* _WORK REQUEST_: Starting at the top of the entries below, print each line exactly until the line with "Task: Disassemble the" has been printed too.
◇ ◇ ◇ ◇ ◇ ◇ ◇
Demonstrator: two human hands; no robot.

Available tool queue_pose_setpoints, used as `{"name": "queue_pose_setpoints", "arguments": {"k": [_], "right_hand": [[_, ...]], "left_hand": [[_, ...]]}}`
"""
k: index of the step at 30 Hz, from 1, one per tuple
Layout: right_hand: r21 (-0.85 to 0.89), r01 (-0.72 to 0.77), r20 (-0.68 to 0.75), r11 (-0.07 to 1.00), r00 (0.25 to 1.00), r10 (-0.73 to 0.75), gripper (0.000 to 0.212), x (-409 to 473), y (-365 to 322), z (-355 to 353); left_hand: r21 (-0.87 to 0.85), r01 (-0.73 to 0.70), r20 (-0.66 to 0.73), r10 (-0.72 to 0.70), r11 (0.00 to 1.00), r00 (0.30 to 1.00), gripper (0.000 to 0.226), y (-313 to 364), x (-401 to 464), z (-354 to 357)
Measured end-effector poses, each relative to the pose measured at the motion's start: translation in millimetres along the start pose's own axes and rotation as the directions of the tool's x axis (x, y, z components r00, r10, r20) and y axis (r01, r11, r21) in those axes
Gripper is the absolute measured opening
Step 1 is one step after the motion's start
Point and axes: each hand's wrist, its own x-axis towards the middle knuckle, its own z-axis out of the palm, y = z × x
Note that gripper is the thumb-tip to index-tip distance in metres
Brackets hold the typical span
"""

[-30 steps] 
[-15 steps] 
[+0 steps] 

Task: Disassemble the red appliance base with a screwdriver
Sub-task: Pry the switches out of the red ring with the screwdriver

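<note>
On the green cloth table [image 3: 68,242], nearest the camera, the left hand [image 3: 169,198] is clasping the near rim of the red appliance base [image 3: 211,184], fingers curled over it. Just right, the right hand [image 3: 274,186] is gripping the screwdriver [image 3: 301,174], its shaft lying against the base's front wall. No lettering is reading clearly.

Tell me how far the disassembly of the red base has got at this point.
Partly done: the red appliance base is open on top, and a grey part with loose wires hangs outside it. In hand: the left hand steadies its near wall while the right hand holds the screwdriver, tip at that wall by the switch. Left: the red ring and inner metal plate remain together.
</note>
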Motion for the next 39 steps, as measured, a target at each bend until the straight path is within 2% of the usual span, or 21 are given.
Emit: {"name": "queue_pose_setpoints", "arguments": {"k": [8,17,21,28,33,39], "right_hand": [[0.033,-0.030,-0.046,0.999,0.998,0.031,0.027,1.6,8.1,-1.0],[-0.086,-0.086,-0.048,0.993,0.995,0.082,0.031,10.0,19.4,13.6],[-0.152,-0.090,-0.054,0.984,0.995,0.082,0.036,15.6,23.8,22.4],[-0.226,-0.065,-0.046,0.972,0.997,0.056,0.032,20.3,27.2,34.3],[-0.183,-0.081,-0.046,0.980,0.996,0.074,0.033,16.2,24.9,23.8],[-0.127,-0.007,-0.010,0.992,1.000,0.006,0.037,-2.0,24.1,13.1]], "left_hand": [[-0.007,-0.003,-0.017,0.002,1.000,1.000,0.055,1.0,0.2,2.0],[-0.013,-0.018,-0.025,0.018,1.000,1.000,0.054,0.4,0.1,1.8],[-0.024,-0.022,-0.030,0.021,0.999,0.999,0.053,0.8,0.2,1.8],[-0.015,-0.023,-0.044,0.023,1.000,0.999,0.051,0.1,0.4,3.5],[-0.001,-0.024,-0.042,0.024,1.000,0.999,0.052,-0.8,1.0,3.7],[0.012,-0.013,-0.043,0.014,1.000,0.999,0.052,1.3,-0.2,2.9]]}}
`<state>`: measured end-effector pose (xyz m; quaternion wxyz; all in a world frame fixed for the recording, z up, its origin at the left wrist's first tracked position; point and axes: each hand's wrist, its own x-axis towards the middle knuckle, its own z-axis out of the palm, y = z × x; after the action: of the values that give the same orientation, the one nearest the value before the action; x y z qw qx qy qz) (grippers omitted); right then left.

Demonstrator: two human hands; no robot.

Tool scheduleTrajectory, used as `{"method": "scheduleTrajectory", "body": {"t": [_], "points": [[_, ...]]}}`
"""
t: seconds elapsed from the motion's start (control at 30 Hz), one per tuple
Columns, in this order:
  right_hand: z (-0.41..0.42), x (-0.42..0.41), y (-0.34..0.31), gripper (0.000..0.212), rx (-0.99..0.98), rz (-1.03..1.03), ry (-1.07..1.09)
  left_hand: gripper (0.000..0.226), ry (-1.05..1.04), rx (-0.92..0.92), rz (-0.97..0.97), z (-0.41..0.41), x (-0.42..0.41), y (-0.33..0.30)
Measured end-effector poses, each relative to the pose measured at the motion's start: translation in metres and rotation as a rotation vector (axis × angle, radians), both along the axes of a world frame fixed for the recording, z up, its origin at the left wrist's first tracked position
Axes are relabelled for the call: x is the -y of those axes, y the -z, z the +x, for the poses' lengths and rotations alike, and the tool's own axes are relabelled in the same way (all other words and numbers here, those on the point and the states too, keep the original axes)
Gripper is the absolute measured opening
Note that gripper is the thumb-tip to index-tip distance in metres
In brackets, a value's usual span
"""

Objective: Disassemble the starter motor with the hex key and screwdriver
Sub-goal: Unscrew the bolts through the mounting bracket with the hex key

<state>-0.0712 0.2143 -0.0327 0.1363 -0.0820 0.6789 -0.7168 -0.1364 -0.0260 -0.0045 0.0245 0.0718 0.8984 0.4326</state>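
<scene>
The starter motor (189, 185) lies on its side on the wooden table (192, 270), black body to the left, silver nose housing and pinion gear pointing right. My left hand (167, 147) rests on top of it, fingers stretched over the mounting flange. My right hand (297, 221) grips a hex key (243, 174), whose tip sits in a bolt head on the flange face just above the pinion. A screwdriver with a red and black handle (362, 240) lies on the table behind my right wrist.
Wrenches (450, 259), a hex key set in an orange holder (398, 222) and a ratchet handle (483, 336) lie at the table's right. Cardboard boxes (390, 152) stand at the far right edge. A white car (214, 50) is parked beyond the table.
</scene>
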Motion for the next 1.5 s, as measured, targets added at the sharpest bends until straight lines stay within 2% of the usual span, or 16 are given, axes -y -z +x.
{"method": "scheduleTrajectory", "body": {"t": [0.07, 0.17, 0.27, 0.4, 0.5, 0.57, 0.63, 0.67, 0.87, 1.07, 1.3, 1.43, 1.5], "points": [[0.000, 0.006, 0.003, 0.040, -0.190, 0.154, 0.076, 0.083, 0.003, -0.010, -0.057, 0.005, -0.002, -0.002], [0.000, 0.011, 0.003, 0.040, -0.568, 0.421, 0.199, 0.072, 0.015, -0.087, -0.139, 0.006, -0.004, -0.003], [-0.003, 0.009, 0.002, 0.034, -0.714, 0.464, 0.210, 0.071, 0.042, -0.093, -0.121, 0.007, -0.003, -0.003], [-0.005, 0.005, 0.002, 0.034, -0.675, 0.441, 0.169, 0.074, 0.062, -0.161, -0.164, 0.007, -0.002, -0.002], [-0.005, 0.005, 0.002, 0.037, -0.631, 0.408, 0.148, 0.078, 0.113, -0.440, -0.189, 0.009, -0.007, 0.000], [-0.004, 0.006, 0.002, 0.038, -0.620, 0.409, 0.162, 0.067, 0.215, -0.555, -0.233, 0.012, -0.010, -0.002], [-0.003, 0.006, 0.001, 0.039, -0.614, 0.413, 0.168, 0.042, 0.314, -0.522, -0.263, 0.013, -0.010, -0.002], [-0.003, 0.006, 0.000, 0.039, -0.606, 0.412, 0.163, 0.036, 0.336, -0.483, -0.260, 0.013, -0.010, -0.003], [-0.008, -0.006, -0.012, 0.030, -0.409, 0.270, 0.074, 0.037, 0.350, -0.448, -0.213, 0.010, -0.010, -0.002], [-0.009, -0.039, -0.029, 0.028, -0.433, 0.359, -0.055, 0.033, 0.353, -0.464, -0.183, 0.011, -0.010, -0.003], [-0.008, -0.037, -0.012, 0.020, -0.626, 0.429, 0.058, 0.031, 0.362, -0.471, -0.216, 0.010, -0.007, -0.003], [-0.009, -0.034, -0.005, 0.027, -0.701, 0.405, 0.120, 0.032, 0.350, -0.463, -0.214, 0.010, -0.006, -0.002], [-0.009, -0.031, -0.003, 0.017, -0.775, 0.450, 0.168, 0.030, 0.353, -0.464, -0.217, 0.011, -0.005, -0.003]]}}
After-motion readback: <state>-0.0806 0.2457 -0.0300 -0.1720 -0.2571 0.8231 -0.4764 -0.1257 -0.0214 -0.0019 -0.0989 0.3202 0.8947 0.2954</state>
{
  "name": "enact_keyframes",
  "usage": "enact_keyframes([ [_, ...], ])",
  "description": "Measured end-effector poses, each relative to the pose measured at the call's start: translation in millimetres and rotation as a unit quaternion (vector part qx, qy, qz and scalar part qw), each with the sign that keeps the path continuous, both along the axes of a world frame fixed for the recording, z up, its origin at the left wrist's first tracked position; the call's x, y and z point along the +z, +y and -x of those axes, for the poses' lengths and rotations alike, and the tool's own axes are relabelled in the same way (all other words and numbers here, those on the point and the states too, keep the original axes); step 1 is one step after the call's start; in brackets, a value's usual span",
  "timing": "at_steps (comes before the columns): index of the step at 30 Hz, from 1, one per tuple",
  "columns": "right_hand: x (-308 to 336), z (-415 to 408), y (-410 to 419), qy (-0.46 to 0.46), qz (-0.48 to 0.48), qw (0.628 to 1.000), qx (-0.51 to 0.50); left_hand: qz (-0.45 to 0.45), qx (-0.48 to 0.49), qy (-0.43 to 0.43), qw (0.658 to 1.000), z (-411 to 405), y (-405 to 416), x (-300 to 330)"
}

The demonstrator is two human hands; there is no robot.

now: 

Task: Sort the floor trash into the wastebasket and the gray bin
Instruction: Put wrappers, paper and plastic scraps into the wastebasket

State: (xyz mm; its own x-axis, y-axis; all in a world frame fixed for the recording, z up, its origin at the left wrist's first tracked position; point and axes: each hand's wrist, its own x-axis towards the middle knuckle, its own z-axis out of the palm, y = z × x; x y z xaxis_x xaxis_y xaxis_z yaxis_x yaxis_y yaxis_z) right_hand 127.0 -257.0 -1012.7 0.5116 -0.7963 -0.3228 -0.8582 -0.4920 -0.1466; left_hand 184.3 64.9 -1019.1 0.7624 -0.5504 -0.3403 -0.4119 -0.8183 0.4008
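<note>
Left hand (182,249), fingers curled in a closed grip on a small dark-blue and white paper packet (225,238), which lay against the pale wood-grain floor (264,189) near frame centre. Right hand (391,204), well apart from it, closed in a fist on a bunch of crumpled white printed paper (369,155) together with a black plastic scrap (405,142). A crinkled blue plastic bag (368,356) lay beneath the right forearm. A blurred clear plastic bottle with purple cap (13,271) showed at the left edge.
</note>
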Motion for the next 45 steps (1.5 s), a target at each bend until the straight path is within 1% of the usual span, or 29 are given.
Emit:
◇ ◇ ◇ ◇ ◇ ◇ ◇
* _EXPECTED ANSWER_:
Demonstrator: two human hands; no robot.

Available tool queue_pose_setpoints, used as `{"name": "queue_pose_setpoints", "arguments": {"k": [_], "right_hand": [[_, ...]], "left_hand": [[_, ...]]}}`
"""
k: index of the step at 30 Hz, from 1, one per tuple
Layout: right_hand: r21 (-0.85 to 0.89), r01 (-0.72 to 0.77), r20 (-0.68 to 0.75), r11 (-0.07 to 1.00), r00 (0.25 to 1.00), r10 (-0.73 to 0.75), gripper (0.000 to 0.212), x (-409 to 473), y (-365 to 322), z (-355 to 353); left_hand: r21 (-0.87 to 0.85), r01 (-0.73 to 0.70), r20 (-0.66 to 0.73), r10 (-0.72 to 0.70), r11 (0.00 to 1.00), r00 (0.30 to 1.00), gripper (0.000 to 0.226), y (-313 to 364), x (-401 to 464), z (-354 to 357)
Measured end-effector poses, each relative to the pose measured at the motion's start: translation in millimetres along the start pose's own axes and rotation as the directions of the tool's x axis (x, y, z components r00, r10, r20) and y axis (r01, r11, r21) in those axes
Gripper is the absolute measured opening
Step 1 is one step after the motion's start
Point and axes: each hand's wrist, its own x-axis towards the middle knuckle, its own z-axis out of the palm, y = z × x
Note that gripper is the thumb-tip to index-tip distance in metres
Brackets hold the typical span
"""

[-30 steps] 
[-15 steps] 
[+0 steps] 

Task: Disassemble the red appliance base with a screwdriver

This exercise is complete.